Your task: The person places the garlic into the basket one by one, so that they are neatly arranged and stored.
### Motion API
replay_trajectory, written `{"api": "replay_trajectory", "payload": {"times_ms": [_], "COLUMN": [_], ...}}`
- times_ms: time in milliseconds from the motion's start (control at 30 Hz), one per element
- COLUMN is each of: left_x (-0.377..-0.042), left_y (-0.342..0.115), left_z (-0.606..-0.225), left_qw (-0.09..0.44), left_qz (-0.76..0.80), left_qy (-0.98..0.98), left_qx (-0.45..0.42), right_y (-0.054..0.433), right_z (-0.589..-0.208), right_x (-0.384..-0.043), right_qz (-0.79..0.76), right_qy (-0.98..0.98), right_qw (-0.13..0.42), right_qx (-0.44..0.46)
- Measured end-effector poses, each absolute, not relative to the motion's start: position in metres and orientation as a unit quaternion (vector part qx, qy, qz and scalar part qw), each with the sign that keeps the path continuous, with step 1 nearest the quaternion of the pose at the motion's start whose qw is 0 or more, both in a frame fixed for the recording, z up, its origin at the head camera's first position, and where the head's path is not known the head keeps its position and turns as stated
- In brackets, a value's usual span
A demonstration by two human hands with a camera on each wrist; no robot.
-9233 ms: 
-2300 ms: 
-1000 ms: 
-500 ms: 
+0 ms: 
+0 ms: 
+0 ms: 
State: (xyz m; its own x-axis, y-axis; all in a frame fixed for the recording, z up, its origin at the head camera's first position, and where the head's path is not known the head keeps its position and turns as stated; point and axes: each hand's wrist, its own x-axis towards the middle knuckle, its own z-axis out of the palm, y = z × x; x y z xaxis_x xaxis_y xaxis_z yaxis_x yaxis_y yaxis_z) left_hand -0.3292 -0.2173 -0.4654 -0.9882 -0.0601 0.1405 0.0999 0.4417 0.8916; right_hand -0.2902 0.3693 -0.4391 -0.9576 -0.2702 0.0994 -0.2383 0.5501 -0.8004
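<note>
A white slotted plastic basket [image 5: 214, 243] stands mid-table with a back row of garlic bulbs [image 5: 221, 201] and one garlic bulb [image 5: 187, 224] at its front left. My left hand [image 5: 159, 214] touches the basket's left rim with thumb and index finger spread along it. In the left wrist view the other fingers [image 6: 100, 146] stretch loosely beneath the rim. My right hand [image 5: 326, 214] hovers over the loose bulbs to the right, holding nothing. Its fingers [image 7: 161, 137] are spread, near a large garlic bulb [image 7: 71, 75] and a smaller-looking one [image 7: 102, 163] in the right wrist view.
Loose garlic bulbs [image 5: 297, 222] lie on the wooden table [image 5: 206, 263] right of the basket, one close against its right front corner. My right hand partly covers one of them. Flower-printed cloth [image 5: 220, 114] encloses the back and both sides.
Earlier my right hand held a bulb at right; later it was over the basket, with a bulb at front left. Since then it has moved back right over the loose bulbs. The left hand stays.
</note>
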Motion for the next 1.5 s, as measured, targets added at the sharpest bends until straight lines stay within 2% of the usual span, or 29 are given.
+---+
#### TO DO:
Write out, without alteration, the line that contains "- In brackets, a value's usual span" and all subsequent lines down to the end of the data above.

#### PROBLEM SOLUTION:
- In brackets, a value's usual span
A demonstration by two human hands with a camera on each wrist; no robot.
-9233 ms: 
-2300 ms: 
-1000 ms: 
-500 ms: 
+0 ms: 
+0 ms: 
+0 ms: 
State: (xyz m; its own x-axis, y-axis; all in a frame fixed for the recording, z up, its origin at the head camera's first position, and where the head's path is not known the head keeps its position and turns as stated; point and axes: each hand's wrist, its own x-axis towards the middle knuckle, its own z-axis out of the palm, y = z × x; x y z xaxis_x xaxis_y xaxis_z yaxis_x yaxis_y yaxis_z) left_hand -0.3292 -0.2173 -0.4654 -0.9882 -0.0601 0.1405 0.0999 0.4417 0.8916; right_hand -0.2902 0.3693 -0.4391 -0.9576 -0.2702 0.0994 -0.2383 0.5501 -0.8004
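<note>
A white slotted plastic basket [image 5: 214, 243] stands mid-table with a back row of garlic bulbs [image 5: 221, 201] and one garlic bulb [image 5: 187, 224] at its front left. My left hand [image 5: 159, 214] touches the basket's left rim with thumb and index finger spread along it. In the left wrist view the other fingers [image 6: 100, 146] stretch loosely beneath the rim. My right hand [image 5: 326, 214] hovers over the loose bulbs to the right, holding nothing. Its fingers [image 7: 161, 137] are spread, near a large garlic bulb [image 7: 71, 75] and a smaller-looking one [image 7: 102, 163] in the right wrist view.
Loose garlic bulbs [image 5: 297, 222] lie on the wooden table [image 5: 206, 263] right of the basket, one close against its right front corner. My right hand partly covers one of them. Flower-printed cloth [image 5: 220, 114] encloses the back and both sides.
Earlier my right hand held a bulb at right; later it was over the basket, with a bulb at front left. Since then it has moved back right over the loose bulbs. The left hand stays.
</note>
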Motion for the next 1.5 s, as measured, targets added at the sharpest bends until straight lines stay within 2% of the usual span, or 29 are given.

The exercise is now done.